In the SV-based D-ARFA scheme, the largest singular values of the channel matrices are required to find $\textbf{{n}}^{\star}$ . This entails high computational complexity, especially when $L$ and $N_{r}$ are large. To avoid this, we herein propose the PL-based D-ARFA scheme, in which $\textbf{{n}}^{\star}$ is obtained based on the total path losses associated with the APs. In CF massive MIMO systems, the APs are distributed in a large area. Therefore, the contribution of an AP to the total achievable rate considerably depends on its path loss.

Let $\beta_{l}=\sum_{k=1}^{K}\beta_{kl}$ be the sum of path loss of the $l$ th AP, with $\beta_{kl}$ given in (2), and let $\alpha_{l}=\frac{1}{\beta_{l}},\forall l$ . The number of activated RF chains at the $l$ th AP can be set to

\displaystyle n_{l}=\min\left\{N,\left\lfloor L\bar{n}\frac{\alpha_{l}}{\sum_{i=1}^{L}\alpha_{i}}\right\rceil\right\},\forall l,

(19)

where $\min\{N,\cdot\}$ is used to guarantee $n_{l}\leq N$ , and $\lfloor\cdot\rceil$ rounds a real number to its nearest integer.

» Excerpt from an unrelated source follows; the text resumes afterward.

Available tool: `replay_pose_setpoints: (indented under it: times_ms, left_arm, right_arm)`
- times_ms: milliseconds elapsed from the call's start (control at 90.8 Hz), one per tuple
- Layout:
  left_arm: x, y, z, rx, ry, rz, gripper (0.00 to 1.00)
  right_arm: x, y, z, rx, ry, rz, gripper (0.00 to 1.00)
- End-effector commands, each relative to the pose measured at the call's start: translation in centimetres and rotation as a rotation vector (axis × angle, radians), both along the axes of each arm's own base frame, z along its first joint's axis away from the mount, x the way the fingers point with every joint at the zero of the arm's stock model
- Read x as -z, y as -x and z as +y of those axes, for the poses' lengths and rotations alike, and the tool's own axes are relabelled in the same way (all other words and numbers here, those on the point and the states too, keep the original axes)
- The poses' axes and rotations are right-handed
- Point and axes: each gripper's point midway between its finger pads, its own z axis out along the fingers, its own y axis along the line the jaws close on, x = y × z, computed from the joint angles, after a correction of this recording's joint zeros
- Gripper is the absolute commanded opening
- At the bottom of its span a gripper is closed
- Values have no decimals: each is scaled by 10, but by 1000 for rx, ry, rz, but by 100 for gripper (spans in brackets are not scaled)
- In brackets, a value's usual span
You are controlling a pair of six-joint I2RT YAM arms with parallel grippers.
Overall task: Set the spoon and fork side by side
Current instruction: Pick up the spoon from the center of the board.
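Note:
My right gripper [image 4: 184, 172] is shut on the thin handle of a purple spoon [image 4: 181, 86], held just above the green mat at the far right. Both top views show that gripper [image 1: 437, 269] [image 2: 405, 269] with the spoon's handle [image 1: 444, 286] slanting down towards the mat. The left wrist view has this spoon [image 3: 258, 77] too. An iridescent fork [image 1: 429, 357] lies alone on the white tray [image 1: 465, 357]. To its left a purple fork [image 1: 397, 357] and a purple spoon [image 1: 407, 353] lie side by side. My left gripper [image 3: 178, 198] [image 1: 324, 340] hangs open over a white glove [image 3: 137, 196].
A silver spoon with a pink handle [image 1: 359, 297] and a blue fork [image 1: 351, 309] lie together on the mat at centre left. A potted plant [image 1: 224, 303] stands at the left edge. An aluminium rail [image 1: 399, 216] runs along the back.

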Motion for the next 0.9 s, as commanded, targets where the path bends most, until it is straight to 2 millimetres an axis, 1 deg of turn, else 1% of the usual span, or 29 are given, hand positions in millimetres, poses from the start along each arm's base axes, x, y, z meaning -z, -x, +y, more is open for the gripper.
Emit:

However, because of rounding, it is possible to obtain $\sum_{l=1}^{L}n_{l}\neq L\bar{n}$ , which leads to $\textbf{{n}}\notin\mathcal{S}$ . To solve this problem, we propose Algorithm 4.

In Algorithm 4, the elements of n found in step 1 based on (19) are sorted in step 2 in decreasing order of $\{\alpha_{1},\ldots,\alpha_{L}\}$ , i.e., in increasing order of the sums of path loss $\{\beta_{1},\ldots,\beta_{L}\}$ , to generate $\{n_{[1]},\ldots,n_{[L]}\}$ . Here, the order index $[t]$ indicates that $n_{[t]}$ RF chains are chosen to be activated at the AP associated with the $t$ th-smallest path loss. Therefore, if $\sum_{l=1}^{L}n_{[l]}<L\bar{n}$ and $n_{[t]}<N$ , $n_{[t]}$ is increased by one. In contrast, if $\sum_{l=1}^{L}n_{[l]}>L\bar{n}$ and $n_{[L-t+1]}>0$ , $n_{[L-t+1]}$ is decreased by one. This process is repeated until $\textbf{{n}}\in\mathcal{S}$ is satisfied, as shown in steps 3–13. In this procedure, by initializing $t=1$ and gradually increasing $t$ , the numbers of turned-on RF chains for the APs with path loss are chosen to increase first, whereas those for the APs with larger path loss are chosen to decrease first. In step 14, $\{n_{[1]},\ldots,n_{[L]}\}$ are reordered into the original order. In steps 15–18, the numbers of active RF chains at the APs are determined, which are then fed back to the APs for SC-HBF, as in steps 3–6 of Algorithm 3.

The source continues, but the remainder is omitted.